▶ **WORK INSTRUCTIONS**: Only one portion of the data is to be written out: from the line bearing "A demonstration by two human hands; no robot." through the line bearing "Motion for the". Write it exactly as it appears.

------------------------------------------------

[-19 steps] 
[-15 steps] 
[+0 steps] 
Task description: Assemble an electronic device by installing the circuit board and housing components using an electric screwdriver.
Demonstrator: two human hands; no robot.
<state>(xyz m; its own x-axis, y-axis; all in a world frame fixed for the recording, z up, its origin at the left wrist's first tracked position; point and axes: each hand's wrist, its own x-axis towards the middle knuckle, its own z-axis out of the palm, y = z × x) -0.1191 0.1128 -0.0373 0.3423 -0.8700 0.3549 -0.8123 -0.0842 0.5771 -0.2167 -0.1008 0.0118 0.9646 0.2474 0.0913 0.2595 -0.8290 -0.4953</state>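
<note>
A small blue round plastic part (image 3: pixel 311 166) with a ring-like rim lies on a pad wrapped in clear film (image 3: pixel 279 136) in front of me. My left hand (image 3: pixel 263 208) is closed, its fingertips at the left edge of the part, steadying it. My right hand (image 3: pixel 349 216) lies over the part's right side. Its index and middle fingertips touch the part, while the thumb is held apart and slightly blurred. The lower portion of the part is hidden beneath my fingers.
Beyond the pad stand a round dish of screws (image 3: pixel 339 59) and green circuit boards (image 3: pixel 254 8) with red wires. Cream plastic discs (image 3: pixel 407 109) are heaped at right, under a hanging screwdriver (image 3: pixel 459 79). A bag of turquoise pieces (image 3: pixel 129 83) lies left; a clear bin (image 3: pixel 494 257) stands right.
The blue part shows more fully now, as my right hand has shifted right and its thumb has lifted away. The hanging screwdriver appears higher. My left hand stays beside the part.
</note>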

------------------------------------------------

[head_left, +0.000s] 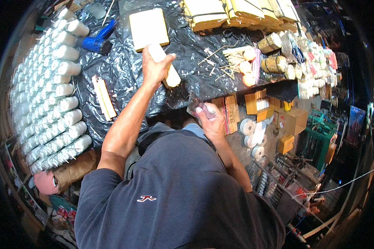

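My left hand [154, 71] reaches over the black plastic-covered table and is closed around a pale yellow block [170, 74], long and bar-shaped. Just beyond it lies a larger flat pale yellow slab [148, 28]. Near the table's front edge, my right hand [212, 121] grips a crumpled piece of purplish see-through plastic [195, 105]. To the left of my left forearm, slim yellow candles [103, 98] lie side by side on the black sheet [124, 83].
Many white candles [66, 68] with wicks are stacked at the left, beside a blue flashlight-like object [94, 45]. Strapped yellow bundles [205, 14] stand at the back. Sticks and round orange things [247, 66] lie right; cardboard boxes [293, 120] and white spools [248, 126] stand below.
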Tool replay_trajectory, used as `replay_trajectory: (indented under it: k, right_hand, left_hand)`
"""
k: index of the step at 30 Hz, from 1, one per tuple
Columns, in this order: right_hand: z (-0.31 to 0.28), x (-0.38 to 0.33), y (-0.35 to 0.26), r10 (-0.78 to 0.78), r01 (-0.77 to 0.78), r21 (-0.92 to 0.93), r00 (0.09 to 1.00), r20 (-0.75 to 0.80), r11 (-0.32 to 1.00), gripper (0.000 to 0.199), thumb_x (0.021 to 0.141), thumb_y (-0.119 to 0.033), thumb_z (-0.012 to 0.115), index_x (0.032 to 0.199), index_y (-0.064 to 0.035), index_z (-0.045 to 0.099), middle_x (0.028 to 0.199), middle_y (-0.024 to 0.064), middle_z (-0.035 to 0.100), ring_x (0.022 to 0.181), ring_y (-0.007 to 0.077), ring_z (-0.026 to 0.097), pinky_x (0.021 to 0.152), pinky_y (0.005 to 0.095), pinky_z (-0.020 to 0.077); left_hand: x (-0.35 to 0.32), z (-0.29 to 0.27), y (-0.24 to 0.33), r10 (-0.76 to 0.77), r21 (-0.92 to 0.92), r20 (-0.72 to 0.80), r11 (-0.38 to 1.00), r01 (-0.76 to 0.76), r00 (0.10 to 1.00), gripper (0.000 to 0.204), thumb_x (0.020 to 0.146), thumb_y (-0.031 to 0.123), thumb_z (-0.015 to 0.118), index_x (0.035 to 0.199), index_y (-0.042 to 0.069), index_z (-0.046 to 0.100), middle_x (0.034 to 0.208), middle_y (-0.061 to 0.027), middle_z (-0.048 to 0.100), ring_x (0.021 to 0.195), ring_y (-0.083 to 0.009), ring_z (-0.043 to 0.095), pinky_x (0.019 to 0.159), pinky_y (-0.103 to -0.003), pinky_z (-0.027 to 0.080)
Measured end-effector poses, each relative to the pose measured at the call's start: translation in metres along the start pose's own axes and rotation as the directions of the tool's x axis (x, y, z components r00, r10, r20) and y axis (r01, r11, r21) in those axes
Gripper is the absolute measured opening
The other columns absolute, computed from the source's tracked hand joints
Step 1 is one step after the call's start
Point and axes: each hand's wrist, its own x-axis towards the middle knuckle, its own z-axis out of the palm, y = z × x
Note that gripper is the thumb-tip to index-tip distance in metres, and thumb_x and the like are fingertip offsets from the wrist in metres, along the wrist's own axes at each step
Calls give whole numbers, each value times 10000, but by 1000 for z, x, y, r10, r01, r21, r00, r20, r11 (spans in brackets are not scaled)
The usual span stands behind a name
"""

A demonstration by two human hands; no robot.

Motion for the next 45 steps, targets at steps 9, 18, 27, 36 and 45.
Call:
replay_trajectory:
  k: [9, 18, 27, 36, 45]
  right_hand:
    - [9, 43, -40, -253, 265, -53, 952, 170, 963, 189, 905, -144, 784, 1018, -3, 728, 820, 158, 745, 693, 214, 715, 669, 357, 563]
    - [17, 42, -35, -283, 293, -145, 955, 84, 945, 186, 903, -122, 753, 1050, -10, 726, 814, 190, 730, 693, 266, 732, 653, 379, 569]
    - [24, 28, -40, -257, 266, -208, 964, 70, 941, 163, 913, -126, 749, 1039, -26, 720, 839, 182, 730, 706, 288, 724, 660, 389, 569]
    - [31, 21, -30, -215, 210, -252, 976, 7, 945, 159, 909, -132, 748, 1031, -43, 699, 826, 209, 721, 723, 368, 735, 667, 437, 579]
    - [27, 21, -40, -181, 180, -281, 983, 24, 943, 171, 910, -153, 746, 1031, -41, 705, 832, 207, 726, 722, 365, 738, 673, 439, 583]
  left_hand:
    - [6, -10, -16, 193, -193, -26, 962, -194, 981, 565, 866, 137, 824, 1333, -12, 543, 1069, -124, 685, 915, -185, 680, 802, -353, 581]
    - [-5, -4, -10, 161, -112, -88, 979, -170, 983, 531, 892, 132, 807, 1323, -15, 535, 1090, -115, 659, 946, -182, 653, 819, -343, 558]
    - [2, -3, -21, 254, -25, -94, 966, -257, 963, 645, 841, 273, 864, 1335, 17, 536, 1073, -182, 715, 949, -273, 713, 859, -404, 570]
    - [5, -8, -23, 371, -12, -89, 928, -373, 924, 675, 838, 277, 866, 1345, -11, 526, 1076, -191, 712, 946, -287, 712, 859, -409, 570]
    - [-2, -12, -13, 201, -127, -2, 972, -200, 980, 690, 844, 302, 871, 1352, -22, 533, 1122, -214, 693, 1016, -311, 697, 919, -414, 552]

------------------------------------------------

▶ **ANSWER AREA**:
A demonstration by two human hands; no robot.

Motion for the next 45 steps, targets at steps 9, 18, 27, 36 and 45.

With this, the exercise is finished.